Pankam also noted that while the event is titled Thrifty Thursday, it’s not always held on a Thursday due to logistical issues.
Many of the student vendors sold handcrafted items, including small bags and accessories. Warren College senior Noble Dwarika, who makes his pieces out of used fabrics, told the Guardian that buying handmade clothing and accessories is a good way to support small businesses and facilitate the recycling of material.
“All of the materials that I get are recycled, so it’s very eco-friendly,” Dwarika said. “I recycle my old clothes, my friends’ clothes and items from the thrift store.”

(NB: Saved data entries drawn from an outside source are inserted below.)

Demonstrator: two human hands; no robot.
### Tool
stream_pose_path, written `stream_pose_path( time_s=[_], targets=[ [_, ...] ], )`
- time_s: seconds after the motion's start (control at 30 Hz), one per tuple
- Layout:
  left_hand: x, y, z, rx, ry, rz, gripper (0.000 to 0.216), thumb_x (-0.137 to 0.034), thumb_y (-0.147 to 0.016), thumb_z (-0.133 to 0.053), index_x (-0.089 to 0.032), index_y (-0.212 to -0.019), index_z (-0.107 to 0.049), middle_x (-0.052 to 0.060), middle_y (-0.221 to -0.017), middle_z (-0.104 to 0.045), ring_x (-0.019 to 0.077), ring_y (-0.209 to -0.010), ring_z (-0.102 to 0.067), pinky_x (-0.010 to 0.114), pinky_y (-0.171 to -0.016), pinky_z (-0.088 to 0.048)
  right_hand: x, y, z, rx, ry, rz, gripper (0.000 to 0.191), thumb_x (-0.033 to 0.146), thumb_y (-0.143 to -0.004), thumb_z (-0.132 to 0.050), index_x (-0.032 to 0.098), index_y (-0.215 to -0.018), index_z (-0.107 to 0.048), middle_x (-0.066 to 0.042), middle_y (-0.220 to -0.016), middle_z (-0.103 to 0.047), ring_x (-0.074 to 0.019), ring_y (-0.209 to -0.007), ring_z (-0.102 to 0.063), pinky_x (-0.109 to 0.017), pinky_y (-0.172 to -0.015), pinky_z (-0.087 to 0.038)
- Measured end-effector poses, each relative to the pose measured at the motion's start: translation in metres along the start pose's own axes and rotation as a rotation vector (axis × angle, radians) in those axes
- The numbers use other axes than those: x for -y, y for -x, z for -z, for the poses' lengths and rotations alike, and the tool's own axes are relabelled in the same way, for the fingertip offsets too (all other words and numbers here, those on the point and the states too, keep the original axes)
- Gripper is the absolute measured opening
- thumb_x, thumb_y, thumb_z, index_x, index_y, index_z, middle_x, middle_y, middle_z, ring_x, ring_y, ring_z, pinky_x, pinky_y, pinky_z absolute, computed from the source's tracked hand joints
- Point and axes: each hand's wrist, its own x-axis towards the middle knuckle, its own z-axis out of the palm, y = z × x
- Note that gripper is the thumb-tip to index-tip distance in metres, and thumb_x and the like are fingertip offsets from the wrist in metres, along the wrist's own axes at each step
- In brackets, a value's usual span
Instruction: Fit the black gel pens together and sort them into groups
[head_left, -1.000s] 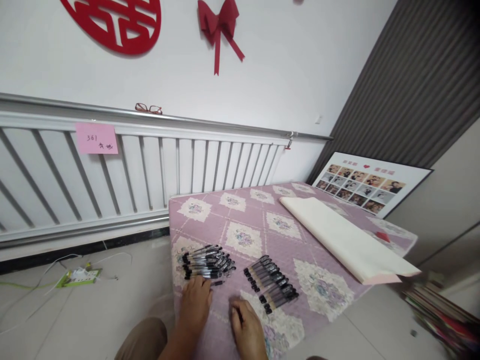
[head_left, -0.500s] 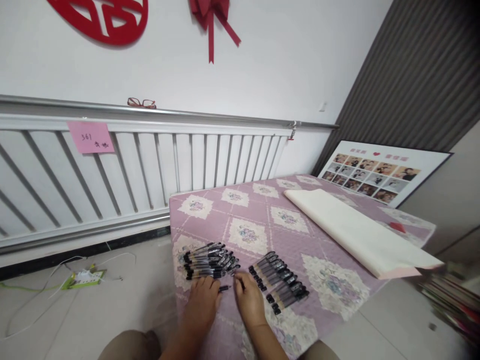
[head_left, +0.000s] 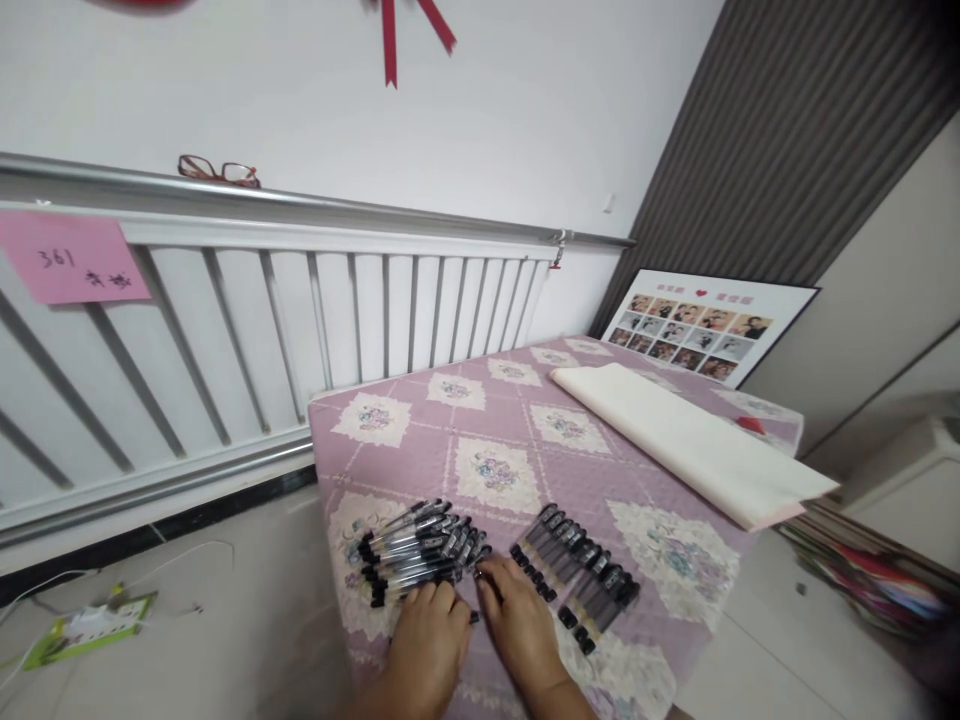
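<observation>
My left hand (head_left: 429,632) is closed round a pen whose black end (head_left: 474,617) shows past the fingers on the right; the rest of it is hidden. Close beside it, my right hand (head_left: 517,615) has its thumb and fingers curled together; I cannot make out what is in them. A loose pile of black gel pens (head_left: 420,548) lies just beyond my left hand, several overlapping with their dark ends to the right. To the right of my right hand, a slanted row of similar pens (head_left: 577,570) lies side by side on the floral tablecloth (head_left: 420,460).
A folded cream sheet (head_left: 675,435) lies across the table's right part, with a small red item (head_left: 751,425) behind it. A photo board (head_left: 697,325) leans at the back right. A radiator (head_left: 300,330) runs along the wall. A power strip (head_left: 90,630) sits on the floor at left.
The view has shifted right and closer. Both hands stay side by side between the pile and the row. The pen's black end still juts from my left hand.
</observation>
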Motion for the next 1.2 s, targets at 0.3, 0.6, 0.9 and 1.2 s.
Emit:
stream_pose_path(
  time_s=[0.3, 0.6, 0.9, 1.2],
  targets=[
    [0.013, 0.005, 0.009, 0.060, 0.122, -0.008, 0.013, -0.026, -0.087, -0.055, -0.022, -0.096, -0.064, 0.004, -0.099, -0.059, 0.0238, -0.097, -0.052, 0.037, -0.082, -0.040, 0.004, -0.003, 0.000, 0.031, 0.051, -0.076, 0.010, 0.024, -0.082, -0.053, 0.024, -0.089, -0.061, -0.003, -0.090, -0.063, -0.0190, -0.086, -0.061, -0.029, -0.078, -0.047],
    [0.015, 0.004, 0.021, 0.127, 0.098, -0.030, 0.019, -0.021, -0.091, -0.045, -0.020, -0.096, -0.064, 0.006, -0.099, -0.058, 0.0239, -0.097, -0.051, 0.037, -0.082, -0.040, 0.003, 0.000, -0.004, -0.023, 0.062, -0.001, 0.016, 0.024, -0.084, -0.048, 0.023, -0.081, -0.064, -0.005, -0.083, -0.063, -0.0196, -0.080, -0.060, -0.030, -0.074, -0.047],
    [0.020, 0.015, 0.026, 0.075, 0.116, -0.027, 0.018, -0.021, -0.090, -0.045, -0.020, -0.095, -0.062, 0.005, -0.098, -0.058, 0.0222, -0.097, -0.050, 0.035, -0.083, -0.039, 0.003, 0.021, -0.004, -0.223, -0.212, -0.146, 0.027, 0.031, -0.083, -0.046, 0.017, -0.099, -0.063, -0.009, -0.095, -0.069, -0.0209, -0.088, -0.063, -0.033, -0.081, -0.050],
    [0.021, 0.017, 0.030, 0.054, 0.140, 0.000, 0.015, -0.021, -0.091, -0.046, -0.021, -0.095, -0.061, 0.005, -0.097, -0.060, 0.0221, -0.096, -0.053, 0.035, -0.083, -0.038, 0.012, 0.034, -0.004, -0.247, -0.415, -0.299, 0.025, 0.038, -0.082, -0.052, 0.019, -0.093, -0.065, -0.008, -0.089, -0.070, -0.0218, -0.084, -0.064, -0.035, -0.081, -0.050]
  ],
)
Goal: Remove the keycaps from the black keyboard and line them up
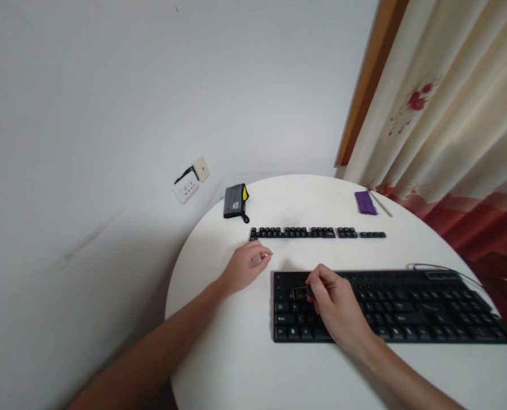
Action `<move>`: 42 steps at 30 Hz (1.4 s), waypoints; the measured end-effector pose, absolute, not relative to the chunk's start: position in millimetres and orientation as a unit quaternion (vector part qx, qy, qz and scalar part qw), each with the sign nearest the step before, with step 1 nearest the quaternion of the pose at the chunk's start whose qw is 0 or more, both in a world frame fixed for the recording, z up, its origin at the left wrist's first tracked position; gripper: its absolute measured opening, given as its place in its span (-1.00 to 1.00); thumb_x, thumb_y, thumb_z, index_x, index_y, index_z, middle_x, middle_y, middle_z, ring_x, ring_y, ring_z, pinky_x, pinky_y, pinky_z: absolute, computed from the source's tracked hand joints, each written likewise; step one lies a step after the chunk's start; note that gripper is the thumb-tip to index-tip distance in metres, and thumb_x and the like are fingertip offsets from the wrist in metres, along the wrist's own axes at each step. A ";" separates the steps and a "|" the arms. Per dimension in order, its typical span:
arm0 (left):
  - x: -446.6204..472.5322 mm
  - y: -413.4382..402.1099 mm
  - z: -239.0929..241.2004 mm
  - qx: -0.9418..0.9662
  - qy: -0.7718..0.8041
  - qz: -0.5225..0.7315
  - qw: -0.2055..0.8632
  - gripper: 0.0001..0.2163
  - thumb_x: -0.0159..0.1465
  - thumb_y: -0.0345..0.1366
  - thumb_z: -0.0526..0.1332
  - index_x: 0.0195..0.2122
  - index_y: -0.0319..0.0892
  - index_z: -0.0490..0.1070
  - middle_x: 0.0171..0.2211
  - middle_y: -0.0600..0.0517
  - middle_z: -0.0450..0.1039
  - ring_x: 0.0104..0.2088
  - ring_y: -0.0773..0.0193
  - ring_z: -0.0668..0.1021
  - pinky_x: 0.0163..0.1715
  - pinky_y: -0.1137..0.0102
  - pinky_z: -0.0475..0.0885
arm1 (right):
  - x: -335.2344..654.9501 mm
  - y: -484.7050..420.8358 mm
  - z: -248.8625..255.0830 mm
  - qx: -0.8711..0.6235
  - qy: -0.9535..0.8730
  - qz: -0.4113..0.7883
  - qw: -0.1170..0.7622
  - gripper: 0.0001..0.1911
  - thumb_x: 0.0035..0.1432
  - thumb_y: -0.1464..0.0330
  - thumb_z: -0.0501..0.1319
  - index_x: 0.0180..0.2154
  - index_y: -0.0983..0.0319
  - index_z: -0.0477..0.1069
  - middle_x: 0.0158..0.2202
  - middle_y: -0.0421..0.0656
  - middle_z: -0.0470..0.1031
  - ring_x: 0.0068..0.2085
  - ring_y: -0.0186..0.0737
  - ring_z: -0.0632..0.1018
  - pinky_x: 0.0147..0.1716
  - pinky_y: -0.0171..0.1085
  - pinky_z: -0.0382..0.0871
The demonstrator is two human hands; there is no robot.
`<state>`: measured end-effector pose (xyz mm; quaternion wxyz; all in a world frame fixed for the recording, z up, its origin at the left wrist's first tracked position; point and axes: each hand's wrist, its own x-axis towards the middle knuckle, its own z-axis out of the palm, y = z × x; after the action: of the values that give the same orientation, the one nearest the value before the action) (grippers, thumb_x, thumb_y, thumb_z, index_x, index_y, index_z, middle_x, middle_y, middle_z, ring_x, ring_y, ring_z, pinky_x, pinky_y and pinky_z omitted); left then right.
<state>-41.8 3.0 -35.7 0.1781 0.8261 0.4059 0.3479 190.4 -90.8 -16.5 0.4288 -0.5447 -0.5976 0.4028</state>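
Observation:
A black keyboard (407, 336) lies on the right half of the round white table, with some keycaps off its upper left part. Over that part, my right hand (336, 307) is closed around a wire keycap puller (299, 292), whose thin wire loop reaches left onto the keys. Loose black keycaps (296, 233) stand in a long row behind the keyboard. My left hand (245, 265) rests near the row's left end, its thumb and fingers pinched together. A pale patch shows between those fingers; I cannot tell whether it is a held thing or the table.
At the back left of the table (219, 353) lies a small grey pouch (234, 201) with a yellow bit showing. A folded purple cloth (365, 203) and a pale thin stick (381, 204) lie back right. The keyboard's cable (445, 267) curves behind it. Wall and curtain (441, 114) border the table.

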 end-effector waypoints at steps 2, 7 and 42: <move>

In addition to clothes and accessories, students from Groundwork Books and Books for Prisoners offered used books for purchase.
Marshall College junior Aditi Guatam, who volunteers at Groundwork Books, told the Guardian that the bookstore gives UCSD students the opportunity to purchase books from a student-run, nonprofit source and provides them with a selection of books that they will not find anywhere else on campus.
“The reason that we work hard to keep the store open is to give students access to these books,” Guatam said. “We have books on feminist theory, anarchism and Marxism.”
Muir Senior Fabiola Orozco, another volunteer at Groundwork Books, added that the store is also a place where students can meet to discuss these issues.
“Our unofficial motto for Groundwork is ‘Educate, Agitate, Organize’,” Orozco said. “Our purpose is not just to provide books and literature to people but it’s also to discuss the issues that we’re facing today in society and organize to do something about it.”
Both Guatam and Orozco have put this motto into action by getting involved in Books For Prisoners, a nonprofit that sends books to prisoners who request them.
“This program can only run through a bookstore so it runs through Groundwork,” Guatam explained. “We are on Library [Walk] this entire week trying to get people to donate books so we can use them to send to prisoners.”
UCSD forced Books for Prisoners out of its office space two years ago, after which the group could no longer operate and took students until last quarter to revive the initiative.
Regarding the presence of Groundwork Books and Books for Prisoners at Thrifty Tuesday, Pankam expressed support for the participation of additional student organizations.
“To have it be an event where we just sell clothing and handcrafted pieces would take away from the spirit of the A.S. EJA office, which is to advocate social issues and how they relate issues of environmental stewardship and sustainability.” Pankam said.